> **ABOUT THIS EXERCISE**
Print the data once more, exactly as given. Drop the pictures.

> **RAW DATA**
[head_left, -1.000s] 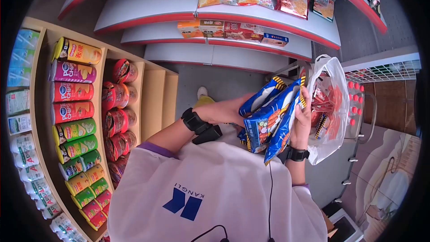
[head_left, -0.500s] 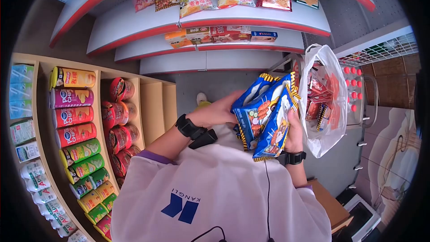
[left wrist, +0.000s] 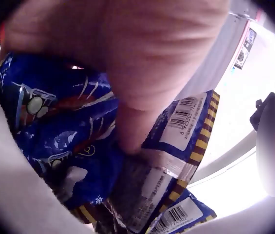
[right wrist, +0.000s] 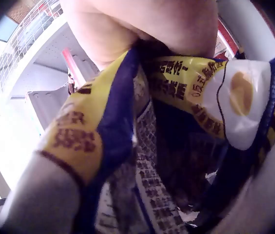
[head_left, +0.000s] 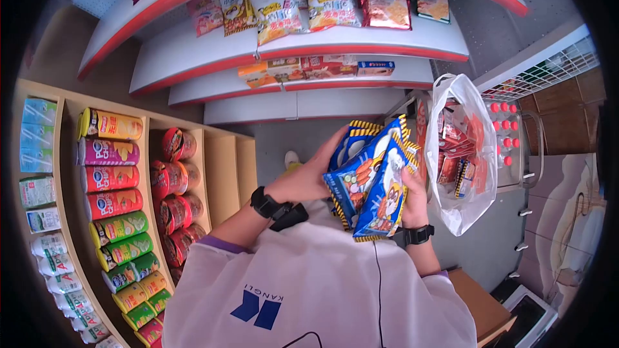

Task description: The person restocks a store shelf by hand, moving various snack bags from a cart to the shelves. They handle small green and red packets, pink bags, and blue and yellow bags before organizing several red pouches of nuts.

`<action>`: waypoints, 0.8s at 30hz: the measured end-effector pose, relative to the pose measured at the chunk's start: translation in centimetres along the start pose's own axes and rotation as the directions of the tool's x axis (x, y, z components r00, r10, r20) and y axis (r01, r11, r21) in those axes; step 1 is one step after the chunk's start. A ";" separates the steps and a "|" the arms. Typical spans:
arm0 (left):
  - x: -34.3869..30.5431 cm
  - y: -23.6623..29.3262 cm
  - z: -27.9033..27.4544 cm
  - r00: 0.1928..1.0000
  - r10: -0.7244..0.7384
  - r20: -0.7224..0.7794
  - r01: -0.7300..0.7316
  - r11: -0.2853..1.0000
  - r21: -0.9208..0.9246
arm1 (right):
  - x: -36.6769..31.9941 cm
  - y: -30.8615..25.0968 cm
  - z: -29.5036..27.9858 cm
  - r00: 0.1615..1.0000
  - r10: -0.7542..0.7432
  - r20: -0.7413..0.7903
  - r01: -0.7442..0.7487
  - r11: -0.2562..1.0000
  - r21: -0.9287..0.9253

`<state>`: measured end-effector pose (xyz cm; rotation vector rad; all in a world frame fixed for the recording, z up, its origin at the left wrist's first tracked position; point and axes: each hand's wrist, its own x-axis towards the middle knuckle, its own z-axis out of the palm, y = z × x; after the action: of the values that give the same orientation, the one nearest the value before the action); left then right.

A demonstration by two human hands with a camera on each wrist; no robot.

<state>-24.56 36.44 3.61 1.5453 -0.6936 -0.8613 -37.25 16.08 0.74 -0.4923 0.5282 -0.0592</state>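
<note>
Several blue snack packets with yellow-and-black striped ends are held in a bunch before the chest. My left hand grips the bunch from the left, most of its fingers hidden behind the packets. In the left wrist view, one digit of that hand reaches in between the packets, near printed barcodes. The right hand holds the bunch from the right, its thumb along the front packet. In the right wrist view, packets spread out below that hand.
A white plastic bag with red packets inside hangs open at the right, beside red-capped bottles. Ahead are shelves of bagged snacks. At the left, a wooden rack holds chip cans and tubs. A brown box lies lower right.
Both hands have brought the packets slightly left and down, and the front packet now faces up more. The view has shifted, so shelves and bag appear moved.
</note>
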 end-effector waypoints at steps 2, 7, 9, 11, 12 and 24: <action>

> **OUTPUT FOR THIS EXERCISE**
[head_left, -1.000s] 
[head_left, -0.500s] 
[left wrist, +0.000s] 
[right wrist, +0.000s] 
[head_left, +0.000s] 

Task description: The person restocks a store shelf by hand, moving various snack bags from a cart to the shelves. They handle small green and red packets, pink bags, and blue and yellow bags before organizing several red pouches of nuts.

`<action>`: waypoints, 0.8s at 30hz: the measured end-effector pose, relative to the pose measured at the chunk's start: translation in centimetres along the start pose's own axes and rotation as the directions of the tool's x axis (x, y, z components r00, r10, r20) and y axis (r01, r11, r21) in those axes; step 1 is one step after the chunk's start. A ";" separates the steps and a "|" the arms. Typical spans:
arm0 (left):
  - x: -34.3869..30.5431 cm
  - y: -23.6623..29.3262 cm
  - z: -27.9033..27.4544 cm
  - r00: 0.1928..1.0000
  - r10: -0.7244..0.7384
  - r20: -0.7224..0.7794
  - r01: -0.7300..0.7316
  - r11: -0.2853..1.0000
  - r21: -0.9208..0.9246
arm1 (right):
  - x: -36.6769..31.9941 cm
  - y: -30.8615..25.0968 cm
  - z: -29.5036..27.9858 cm
  - r00: 0.1615..1.0000
  - r10: -0.7542..0.7432
  - r20: -0.7413..0.7903
  - r01: -0.7442..0.7487
  - r11: -0.2562..1.0000
  - r21: -0.9287..0.9253

`<state>`: measured end-effector pose (xyz cm; rotation vector rad; all in a world frame fixed for the recording, z up, its origin at the left wrist's first tracked position; point and axes: each hand's wrist, its own x-axis towards the middle knuckle, its own z-axis out of the palm, y = z × x; after the action: of the values that give the same orientation, the one nearest the value before the action); left then right.

A demonstration by two human hands with a camera on each wrist; no robot.

<state>-24.56 36.44 3.61 1.5453 -0.6936 -0.8613 -37.25 16.08 0.74 -0.4923 0.5282 -0.0592</state>
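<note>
Several blue snack packets with yellow-and-black striped ends are held in a bunch before the chest. My left hand grips the bunch from the left, most of its fingers hidden behind the packets. In the left wrist view, one digit of that hand reaches in between the packets, near printed barcodes. The right hand holds the bunch from the right, its thumb along the front packet. In the right wrist view, packets spread out below that hand.
A white plastic bag with red packets inside hangs open at the right, beside red-capped bottles. Ahead are shelves of bagged snacks. At the left, a wooden rack holds chip cans and tubs. A brown box lies lower right.
Both hands have brought the packets slightly left and down, and the front packet now faces up more. The view has shifted, so shelves and bag appear moved.
</note>
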 end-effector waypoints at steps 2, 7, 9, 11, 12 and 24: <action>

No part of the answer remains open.